• _What to produce_:
Write out the following listing's lines from the one with "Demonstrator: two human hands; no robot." to the one with "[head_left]", exactly, with both included and no others.
────────────────
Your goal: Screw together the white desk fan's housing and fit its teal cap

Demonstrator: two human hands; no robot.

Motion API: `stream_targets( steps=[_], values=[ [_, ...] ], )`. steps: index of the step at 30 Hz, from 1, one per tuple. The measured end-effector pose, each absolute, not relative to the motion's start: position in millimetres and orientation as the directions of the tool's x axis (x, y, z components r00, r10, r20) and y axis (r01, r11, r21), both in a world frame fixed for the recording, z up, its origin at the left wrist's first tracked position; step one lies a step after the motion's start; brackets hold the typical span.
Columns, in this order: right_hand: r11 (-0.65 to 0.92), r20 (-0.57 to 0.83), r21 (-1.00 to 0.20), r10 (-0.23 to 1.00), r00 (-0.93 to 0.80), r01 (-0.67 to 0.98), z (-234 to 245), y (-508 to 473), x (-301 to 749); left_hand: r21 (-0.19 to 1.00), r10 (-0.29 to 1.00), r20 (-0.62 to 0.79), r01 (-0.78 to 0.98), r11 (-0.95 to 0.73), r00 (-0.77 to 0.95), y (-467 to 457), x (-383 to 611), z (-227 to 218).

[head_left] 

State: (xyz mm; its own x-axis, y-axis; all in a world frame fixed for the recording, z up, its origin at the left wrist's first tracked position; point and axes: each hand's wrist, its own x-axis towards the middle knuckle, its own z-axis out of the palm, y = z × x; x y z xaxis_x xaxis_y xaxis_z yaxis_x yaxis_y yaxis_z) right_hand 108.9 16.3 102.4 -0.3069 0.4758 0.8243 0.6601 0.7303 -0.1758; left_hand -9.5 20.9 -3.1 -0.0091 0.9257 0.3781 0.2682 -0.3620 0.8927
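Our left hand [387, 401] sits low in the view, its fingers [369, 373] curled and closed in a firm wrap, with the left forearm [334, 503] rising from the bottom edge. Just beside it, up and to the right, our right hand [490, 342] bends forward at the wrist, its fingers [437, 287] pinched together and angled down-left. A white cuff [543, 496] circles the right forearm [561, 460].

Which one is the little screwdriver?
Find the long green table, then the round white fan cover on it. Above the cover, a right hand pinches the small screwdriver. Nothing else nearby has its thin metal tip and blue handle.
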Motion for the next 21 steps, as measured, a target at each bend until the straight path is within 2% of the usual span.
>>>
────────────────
• _Your response_:
Demonstrator: two human hands; no robot.

Motion API: `stream_targets( steps=[_], values=[ [_, ...] ], )`. steps: index of the step at 30 Hz, from 1, one per tuple. The measured end-effector pose, each absolute, not relative to the motion's start: position in millimetres and orientation as the directions of the tool's x axis (x, y, z components r00, r10, r20) and y axis (r01, r11, r21), both in a world frame fixed for the recording, z up, its origin at the left wrist's first tracked position; step one lies a step after the motion's start; brackets hold the typical span.
Columns, in this order: right_hand: r11 (-0.65 to 0.92), r20 (-0.57 to 0.83), r21 (-1.00 to 0.20), r10 (-0.23 to 1.00), r00 (-0.93 to 0.80), r01 (-0.67 to 0.98), z (-234 to 245), y (-508 to 473), x (-301 to 749); left_hand: r21 (-0.19 to 1.00), r10 (-0.29 to 1.00), r20 (-0.62 to 0.79), r01 (-0.78 to 0.98), r11 (-0.95 to 0.73), r00 (-0.77 to 0.95), y (-467 to 457), x (-383 to 611), z (-227 to 218).

[head_left] 

No further output is given for this exercise.